Expression profiles of MST1 in SAH rats.

Figure 2: Expression profiles of MST1 in SAH rats. Western blot assay showing the endogenous expression profiles of MST1 in sham and SAH rats for 3, 6, 12, 24, and 72 h (n = 6 for each time point). Error bars represent the mean ± standard error (SEM). * P < 0.05 versus sham group.
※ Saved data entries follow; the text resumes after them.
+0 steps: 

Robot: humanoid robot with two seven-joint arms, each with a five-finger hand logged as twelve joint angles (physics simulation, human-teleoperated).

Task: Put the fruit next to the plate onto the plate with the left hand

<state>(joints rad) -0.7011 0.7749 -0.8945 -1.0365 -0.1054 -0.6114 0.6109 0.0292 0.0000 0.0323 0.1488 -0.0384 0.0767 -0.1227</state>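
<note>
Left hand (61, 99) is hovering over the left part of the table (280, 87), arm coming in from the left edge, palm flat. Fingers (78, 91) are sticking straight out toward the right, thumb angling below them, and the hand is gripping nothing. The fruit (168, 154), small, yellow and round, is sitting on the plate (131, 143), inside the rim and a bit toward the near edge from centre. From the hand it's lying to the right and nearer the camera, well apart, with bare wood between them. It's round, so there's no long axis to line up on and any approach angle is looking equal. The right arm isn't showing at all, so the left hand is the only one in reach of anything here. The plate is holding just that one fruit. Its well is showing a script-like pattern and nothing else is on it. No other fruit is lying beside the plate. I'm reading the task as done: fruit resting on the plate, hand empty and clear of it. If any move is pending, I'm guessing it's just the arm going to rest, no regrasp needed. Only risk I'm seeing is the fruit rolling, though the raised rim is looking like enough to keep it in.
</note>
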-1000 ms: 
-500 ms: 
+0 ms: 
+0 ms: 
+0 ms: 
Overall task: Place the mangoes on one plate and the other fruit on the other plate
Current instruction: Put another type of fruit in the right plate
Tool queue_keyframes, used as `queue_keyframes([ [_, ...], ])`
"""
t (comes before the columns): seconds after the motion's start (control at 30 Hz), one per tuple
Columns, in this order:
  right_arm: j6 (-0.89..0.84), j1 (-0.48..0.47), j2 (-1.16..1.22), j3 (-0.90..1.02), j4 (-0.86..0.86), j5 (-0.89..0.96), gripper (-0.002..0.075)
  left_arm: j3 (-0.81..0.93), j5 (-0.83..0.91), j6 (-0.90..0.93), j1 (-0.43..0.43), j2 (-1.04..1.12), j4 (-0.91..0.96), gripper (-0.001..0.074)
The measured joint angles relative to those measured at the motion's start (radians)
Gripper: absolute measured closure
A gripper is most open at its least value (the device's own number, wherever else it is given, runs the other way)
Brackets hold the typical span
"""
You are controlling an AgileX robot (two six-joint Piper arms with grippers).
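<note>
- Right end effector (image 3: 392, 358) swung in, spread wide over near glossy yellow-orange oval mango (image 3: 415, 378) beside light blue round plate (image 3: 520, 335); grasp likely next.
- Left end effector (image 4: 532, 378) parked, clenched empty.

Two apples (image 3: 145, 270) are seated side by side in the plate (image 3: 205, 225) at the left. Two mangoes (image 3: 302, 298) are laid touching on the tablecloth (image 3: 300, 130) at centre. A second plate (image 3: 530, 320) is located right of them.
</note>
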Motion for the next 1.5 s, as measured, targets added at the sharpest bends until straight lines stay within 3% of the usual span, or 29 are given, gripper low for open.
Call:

NaHS treatment alleviated brain edema and improved neurological function

Two dosages of NaHS (1.4 mg/kg and 5.6 mg/kg) were injected intraperitoneally at 1 hour after SAH induction. There were no significant differences in the SAH scores among the SAH rats receiving vehicle (12.25 ± 0.6756), a low dosage of NaHS (12.67 ± 0.5270), or a high dosage of NaHS (12.67 ± 0.5125) at 24 hours (P > 0.05, Figure 3A). SAH rats receiving vehicle showed a significantly worse Garcia score at 24 hours compared with the sham group (12.33 ± 0.7621 vs. 17.33 ± 0.2247, P < 0.01; Figure 3B). Both low and high dosages of NaHS showed significant improvements in neurological function (Garcia score: 14.33 ± 0.5685 for the low dosage of NaHS, 15.42 ± 0.5702 for the high dosage of NaHS, vs. 12.33 ± 0.7621 for the SAH rats, P < 0.05; Figure 3B). In addition, the SAH rats had a higher ratio of brain water content in the left hemisphere (81.16 ± 0.0751 vs. 78.79 ± 0.1757, P < 0.01; Figure 3C), the right hemisphere (80.29 ± 0.4951 vs. 78.91 ± 0.1731, P < 0.05; Figure 3C), and the cerebellum (80.74 ± 0.2688 vs.78.97 ± 0.14447, P < 0.05; Figure 3C) than rats in the sham group. The low dosage of NaHS alleviated brain edema in the cerebellum (79.08 ± 0.2658 vs. 80.74 ± 0.2688, P < 0.05; Figure 3C), and the high dosage of NaHS alleviated brain edema in the left hemisphere (78.80 ± 0.1381 vs. 81.16 ± 0.0751, P < 0.01; Figure 3C), the right hemisphere (79.09 ± 0.2551 vs. 80.29 ± 0.4951, P < 0.05; Figure 3C), and the cerebellum (78.83 ± 0.1795 vs. 80.74 ± 0.2688, P < 0.01; Figure 3C).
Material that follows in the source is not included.